AIM OF THE EXERCISE: Find and return every line of the data that contains the word "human".

Items from a data source
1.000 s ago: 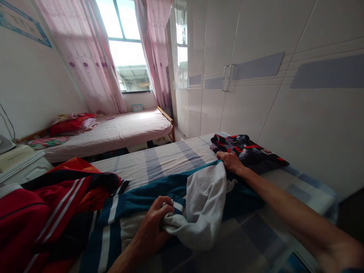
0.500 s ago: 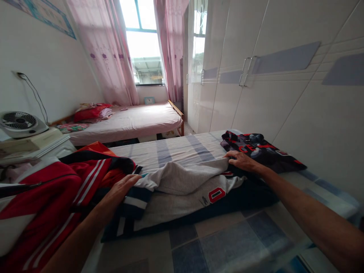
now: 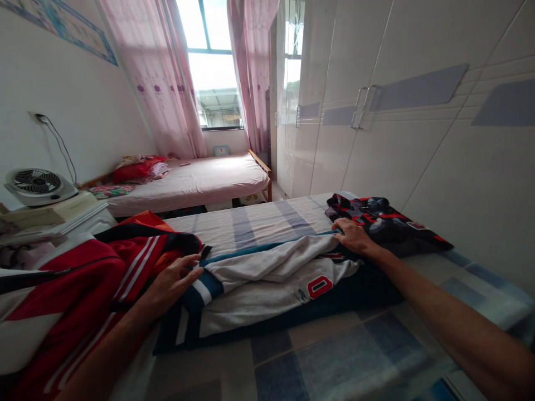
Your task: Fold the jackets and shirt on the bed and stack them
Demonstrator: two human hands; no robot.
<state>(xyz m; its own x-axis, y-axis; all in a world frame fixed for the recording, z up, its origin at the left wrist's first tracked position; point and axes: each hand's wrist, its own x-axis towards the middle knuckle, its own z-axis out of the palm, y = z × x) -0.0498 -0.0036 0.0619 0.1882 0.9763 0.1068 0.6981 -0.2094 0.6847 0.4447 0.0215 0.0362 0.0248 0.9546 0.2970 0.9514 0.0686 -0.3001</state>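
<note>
Since the earlier frames, the left hand (image 3: pixel 174 278) has gone from the bunched grey cloth at lower centre out to the left end of the shirt (image 3: pixel 259 305), and the grey sleeve (image 3: pixel 267 262) now lies stretched across the body, with the red digit (image 3: pixel 320 287) in view. In the last half second that hand's fingers have bent a little, and a teal edge now shows along the shirt's top.

The shirt lies across the centre of the frame on the near bed (image 3: pixel 292 367), between the two hands. Its long axis runs from left to right, rising slightly rightward. The left hand is nearer the striped cuff (image 3: pixel 203 292), thumb and fingers parted and loosely bent; it seems to hold nothing, though contact cannot be told. The right hand (image 3: pixel 353 238), nearer the other end, has its fingers curled at the shirt's upper edge; whether they pinch or press cannot be told.

The red jacket (image 3: pixel 92 278) lies at lower left, the dark shirt (image 3: pixel 405 234) just beyond the right hand.
</note>
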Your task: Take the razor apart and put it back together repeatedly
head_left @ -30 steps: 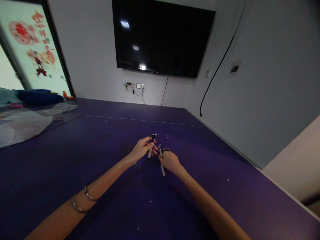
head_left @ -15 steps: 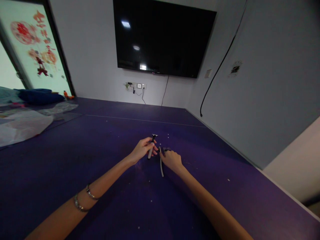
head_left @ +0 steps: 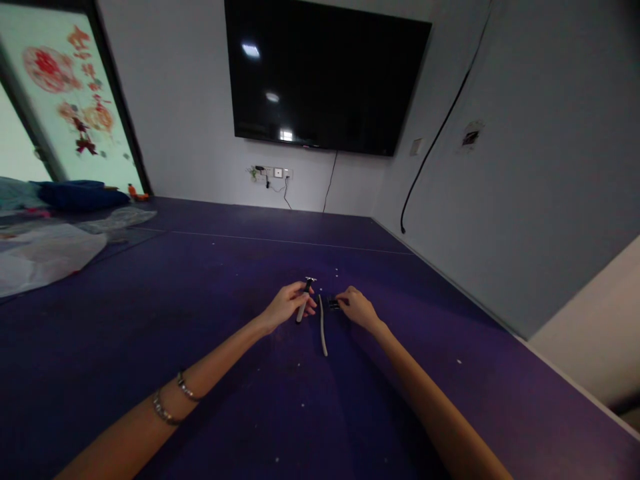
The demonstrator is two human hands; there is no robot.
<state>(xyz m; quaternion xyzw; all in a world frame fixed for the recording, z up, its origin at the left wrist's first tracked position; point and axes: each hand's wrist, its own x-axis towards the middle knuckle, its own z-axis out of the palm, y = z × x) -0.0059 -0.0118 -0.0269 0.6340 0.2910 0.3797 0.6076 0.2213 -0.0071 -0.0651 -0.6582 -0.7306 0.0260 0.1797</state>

OUTPUT FOR THIS EXERCISE:
Demonstrator: two human hands; no robot.
The demonstrator is two human hands; there is no robot.

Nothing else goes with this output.